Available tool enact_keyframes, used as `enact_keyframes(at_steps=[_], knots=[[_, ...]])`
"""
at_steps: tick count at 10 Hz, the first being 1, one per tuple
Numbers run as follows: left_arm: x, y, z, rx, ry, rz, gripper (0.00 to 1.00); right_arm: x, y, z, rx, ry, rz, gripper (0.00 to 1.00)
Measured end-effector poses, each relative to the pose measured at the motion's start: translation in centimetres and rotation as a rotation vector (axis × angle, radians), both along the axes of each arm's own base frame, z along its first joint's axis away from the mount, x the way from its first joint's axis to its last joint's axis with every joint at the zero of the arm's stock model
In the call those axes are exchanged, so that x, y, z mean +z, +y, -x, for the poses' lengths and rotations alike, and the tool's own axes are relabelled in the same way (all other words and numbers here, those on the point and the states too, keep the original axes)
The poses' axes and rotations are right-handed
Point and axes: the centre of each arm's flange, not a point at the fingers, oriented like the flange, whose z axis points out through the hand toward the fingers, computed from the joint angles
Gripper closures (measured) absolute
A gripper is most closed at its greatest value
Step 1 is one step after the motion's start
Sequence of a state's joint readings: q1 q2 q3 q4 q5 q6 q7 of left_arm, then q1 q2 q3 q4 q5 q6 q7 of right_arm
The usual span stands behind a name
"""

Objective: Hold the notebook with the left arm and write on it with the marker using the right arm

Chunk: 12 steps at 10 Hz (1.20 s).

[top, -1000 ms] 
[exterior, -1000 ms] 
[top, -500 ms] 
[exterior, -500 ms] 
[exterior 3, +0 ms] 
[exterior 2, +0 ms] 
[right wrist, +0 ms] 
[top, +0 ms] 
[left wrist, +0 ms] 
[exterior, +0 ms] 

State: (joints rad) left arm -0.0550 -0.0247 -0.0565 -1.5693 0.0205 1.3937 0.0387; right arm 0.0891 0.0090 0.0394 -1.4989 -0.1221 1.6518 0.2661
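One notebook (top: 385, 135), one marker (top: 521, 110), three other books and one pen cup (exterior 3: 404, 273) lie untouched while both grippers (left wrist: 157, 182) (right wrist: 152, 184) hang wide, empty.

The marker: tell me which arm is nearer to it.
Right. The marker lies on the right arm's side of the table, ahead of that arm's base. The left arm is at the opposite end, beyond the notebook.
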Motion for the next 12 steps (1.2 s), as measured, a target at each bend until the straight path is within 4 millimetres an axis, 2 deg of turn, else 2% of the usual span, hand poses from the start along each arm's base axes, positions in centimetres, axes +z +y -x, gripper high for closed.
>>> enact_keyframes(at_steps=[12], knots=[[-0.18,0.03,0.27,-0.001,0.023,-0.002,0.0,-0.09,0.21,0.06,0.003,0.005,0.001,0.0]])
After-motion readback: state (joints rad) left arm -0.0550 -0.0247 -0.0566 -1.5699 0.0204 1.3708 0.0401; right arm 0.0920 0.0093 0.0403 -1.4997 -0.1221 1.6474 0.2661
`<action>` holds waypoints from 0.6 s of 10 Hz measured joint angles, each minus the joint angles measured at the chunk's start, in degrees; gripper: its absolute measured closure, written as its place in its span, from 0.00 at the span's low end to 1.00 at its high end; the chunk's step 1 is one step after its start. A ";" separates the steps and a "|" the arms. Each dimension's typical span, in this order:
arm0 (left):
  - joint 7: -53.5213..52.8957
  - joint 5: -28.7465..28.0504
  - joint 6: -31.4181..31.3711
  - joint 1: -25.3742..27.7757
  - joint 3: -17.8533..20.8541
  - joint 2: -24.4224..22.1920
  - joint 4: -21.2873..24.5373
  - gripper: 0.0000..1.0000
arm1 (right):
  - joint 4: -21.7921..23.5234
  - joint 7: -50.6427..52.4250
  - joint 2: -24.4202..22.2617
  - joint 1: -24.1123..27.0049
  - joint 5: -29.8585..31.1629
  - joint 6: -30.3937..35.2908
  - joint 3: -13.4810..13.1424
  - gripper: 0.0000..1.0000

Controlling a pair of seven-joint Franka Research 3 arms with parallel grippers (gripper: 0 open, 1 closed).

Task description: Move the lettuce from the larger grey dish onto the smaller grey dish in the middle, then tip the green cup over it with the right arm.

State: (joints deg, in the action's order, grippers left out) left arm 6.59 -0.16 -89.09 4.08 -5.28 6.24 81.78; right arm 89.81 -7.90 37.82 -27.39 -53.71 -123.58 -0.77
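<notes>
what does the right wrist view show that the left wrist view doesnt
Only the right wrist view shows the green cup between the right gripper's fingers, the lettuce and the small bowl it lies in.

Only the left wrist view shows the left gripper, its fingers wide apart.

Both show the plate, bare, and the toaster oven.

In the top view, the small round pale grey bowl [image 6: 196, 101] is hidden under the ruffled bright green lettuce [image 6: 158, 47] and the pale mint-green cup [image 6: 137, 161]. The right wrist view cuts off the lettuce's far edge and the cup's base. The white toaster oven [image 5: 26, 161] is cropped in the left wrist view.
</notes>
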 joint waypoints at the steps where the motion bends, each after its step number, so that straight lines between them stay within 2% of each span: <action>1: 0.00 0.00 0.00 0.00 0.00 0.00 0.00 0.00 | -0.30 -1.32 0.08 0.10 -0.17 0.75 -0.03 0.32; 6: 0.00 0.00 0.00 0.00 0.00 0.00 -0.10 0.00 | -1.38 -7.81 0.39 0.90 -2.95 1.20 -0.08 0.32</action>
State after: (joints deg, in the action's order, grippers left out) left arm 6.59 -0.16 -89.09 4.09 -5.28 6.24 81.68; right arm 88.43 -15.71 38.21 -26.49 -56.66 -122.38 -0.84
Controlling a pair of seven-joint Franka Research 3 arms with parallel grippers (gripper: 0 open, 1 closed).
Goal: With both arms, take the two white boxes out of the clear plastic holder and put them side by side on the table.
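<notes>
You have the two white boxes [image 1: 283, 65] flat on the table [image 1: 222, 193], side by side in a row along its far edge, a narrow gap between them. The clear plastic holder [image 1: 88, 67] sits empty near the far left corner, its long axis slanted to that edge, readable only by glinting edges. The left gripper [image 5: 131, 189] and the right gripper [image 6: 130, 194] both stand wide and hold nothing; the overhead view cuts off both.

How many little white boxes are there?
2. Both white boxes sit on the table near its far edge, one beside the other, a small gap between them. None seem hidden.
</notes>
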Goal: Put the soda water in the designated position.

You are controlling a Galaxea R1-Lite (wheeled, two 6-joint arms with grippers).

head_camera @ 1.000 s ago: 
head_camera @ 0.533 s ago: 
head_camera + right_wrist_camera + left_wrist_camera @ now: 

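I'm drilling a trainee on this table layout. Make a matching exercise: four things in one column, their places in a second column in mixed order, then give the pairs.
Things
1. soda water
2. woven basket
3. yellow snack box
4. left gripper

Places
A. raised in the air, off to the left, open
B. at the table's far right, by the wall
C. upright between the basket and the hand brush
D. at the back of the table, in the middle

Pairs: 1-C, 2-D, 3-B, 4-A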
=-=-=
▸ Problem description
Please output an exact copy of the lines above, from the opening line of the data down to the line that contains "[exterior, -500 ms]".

▸ Expected output
Available tool enact_keyframes, used as `enact_keyframes(at_steps=[_], knots=[[_, ...]])`
"""
at_steps: tick count at 10 Hz, the first being 1, one per tuple
Numbers run as follows: left_arm: x, y, z, rx, ry, rz, gripper (0.00 to 1.00); right_arm: x, y, z, rx, ry, rz, gripper (0.00 to 1.00)
Measured end-effector poses, each relative to the pose measured at the motion's start: translation in centimetres and rotation as a rotation vector (axis × angle, radians), both along the axes of each arm's own base frame, z along its first joint's axis away from the mount, x the way from its first joint's axis to its last joint's axis with every joint at the zero of the arm's stock model
In the call those axes are exchanged, so that x, y, z mean +z, +y, -x, for the poses' lengths and rotations alike, and the tool's own axes are relabelled in the same way (all other words and numbers here, those on the point and the states too, keep the original axes)
The poses' axes and rotations are right-handed
Point and axes: the centre of each arm's flange, not a point at the fingers, oriented like the flange, whose z axis points out through the hand toward the fingers, computed from the joint angles
Gripper closures (measured) absolute
A gripper is most closed at its greatest value
Step 1 is one step after the motion's start
Sequence of a state's joint readings: q1 q2 q3 q4 q5 q6 q7 of left_arm, then q1 q2 q3 q4 q5 q6 q7 of right_arm
The usual span stands behind a name
"""

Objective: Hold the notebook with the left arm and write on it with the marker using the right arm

Chunk: 12 steps at 10 Hz (1.20 s).

[top, -1000 ms] 
[exterior, -1000 ms] 
[top, -500 ms] 
[exterior, -500 ms] 

This answer is now complete.